VALDOSTA — As the world commemorates the 20th anniversary this week of the fall of the Berlin Wall, two Valdosta State University professors are planning a German trip for students next year.

Dr. Charles Johnson and Dr. Michael G. Noll are preparing a VSU Study Abroad program which will visit select German cities between May 13 and June 5 of 2010.

Noll will lead a course on German culture. Johnson will lead a course called “Hitler’s Vision: Europe’s Nightmare.”

While students will enroll in one or the other class, the program will take them to the same sites. They will visit the German cities of Berlin, Dresden, Weimar, and Bonn. Most VSU Study Abroad programs pinpoint one international city, making it the home base for the students’ stay.

This journey is different in that it is a mobile program, Johnson says, with students spending several days in several cities. In traveling to the region of study, students come away with a more profound understanding.

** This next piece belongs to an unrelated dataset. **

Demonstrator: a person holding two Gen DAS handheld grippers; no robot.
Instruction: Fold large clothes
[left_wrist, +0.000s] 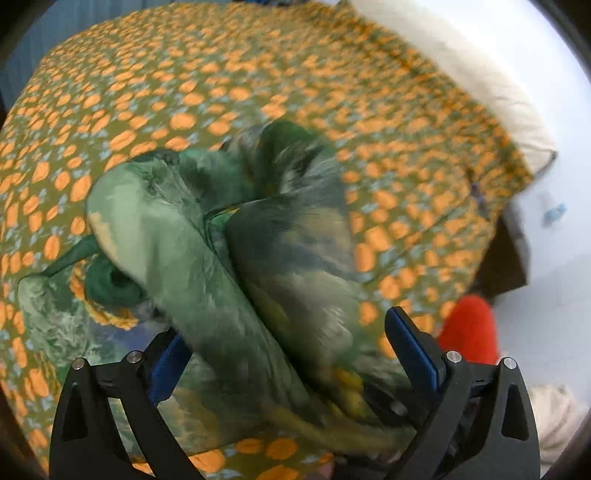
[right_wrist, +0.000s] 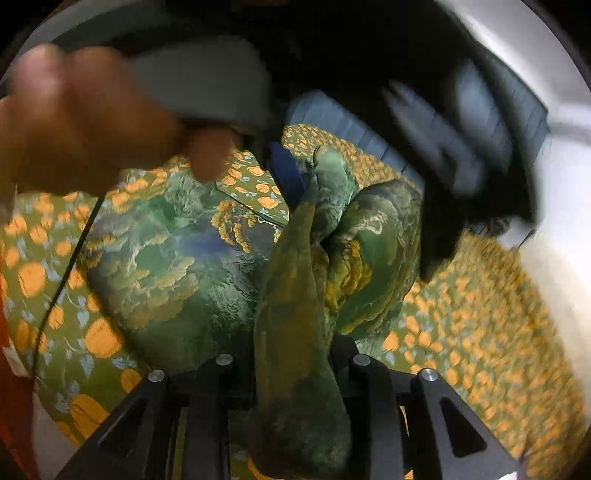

Students can read about Adolf Hitler and the Germany of the Third Reich, but in a study abroad program they can stand where Hitler spoke. They can read stories about the Holocaust; in this program, they will visit the echoed horror within the concentration camps.

They can read how Germany was once a collection of small states before forging itself into a premier nation of the late 19th and early 20th centuries; now, they can visit the land that gave birth to so much intellectual and cultural creativity — Martin Luther, the Brothers Grimm, Goethe, Beethoven — before slipping the reins to the madness of Nazi Germany.

They can hear news reports this week of the 20th anniversary of the fall of the Berlin Wall, but, on this trip, the students can discover the life of a unified Germany in the 21st century.

All of these varied German pasts, from the majestic to the horrific, can be found in modern Germany. Everything is public and in the open.

“Young Germans have been learning about the Third Reich since grade school,” Johnson says. “Germany has acknowledged and apologized for what happened. Given the rise of new generations, the country would like to move on.”

Students will prepare class work prior to the trip. They complete written assignments before leaving for Germany. The advance studies prepare them for the history of what they will see but not necessarily the impact.

Johnson mentions a past visit to a concentration camp.

“We visited a prototype gas chamber and the ovens where millions died in the Holocaust,” Johnson says. “The students, you could tell by their faces, it hit them so hard.”